At the time, NICE issued a statement that said due to its combination with Herceptin in the first-line metastatic setting and the resulting increased duration of treatment, Perjeta, even when priced at $0, was not cost-effective enough to necessitate approval.

This refusal has since gained notoriety as an example of the drawbacks of health technology assessment and cost-effectiveness analyses in the assessment of new cancer drugs. NICE’s cost-effectiveness assessment thresholds have been criticised as being archaic and poorly adapted to the challenge of fairly and accurately assessing the benefits of modern cancer therapies.

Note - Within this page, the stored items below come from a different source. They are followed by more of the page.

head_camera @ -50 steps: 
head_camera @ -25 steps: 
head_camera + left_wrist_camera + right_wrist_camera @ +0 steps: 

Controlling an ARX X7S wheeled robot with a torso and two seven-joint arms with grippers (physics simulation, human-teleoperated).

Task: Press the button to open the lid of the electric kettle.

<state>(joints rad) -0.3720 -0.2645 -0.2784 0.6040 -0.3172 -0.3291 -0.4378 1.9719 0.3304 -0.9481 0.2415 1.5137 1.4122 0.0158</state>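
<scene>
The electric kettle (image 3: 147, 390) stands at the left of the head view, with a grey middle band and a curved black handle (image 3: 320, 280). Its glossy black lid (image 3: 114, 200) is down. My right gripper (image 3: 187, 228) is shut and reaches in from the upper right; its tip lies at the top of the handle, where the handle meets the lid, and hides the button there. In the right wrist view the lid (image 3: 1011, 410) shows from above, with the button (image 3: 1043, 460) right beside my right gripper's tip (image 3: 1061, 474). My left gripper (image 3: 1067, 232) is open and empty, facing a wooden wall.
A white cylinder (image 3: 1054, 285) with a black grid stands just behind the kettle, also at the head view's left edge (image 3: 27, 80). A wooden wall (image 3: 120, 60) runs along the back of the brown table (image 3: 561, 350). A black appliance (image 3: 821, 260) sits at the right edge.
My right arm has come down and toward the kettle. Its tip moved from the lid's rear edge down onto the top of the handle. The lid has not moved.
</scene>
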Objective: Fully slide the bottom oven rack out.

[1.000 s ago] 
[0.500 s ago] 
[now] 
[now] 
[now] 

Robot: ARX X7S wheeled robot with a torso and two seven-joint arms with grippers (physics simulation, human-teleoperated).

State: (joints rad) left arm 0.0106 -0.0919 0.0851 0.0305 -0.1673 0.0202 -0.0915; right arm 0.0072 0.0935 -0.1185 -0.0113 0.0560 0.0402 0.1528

Despite mounting controversy regarding its decision about Perjeta, NICE continued to resist the drug’s approval, stating that the uncertainties surrounding Perjeta use on long-term, real-world survival meant that the agency could not recommend it as a cost-effective use of state funds. However, with Roche’s new pledge to provide the drug to the NHS at an undisclosed discount for patients in the neoadjuvant setting and to share the long–term financial risks, the two parties have finally come to an agreement.

Perjeta’s widespread adoption has been based on the results of the Phase III CLEOPATRA study released in 2013, where treatment with the triple combination extended patient progression free survival by more than six months, compared to Herceptin + docetaxel alone (18.5 months versus 12.4 months). Overall survival data also indicated that the triple combination reduced the risk of death by 34% compared to Herceptin + docetaxel alone.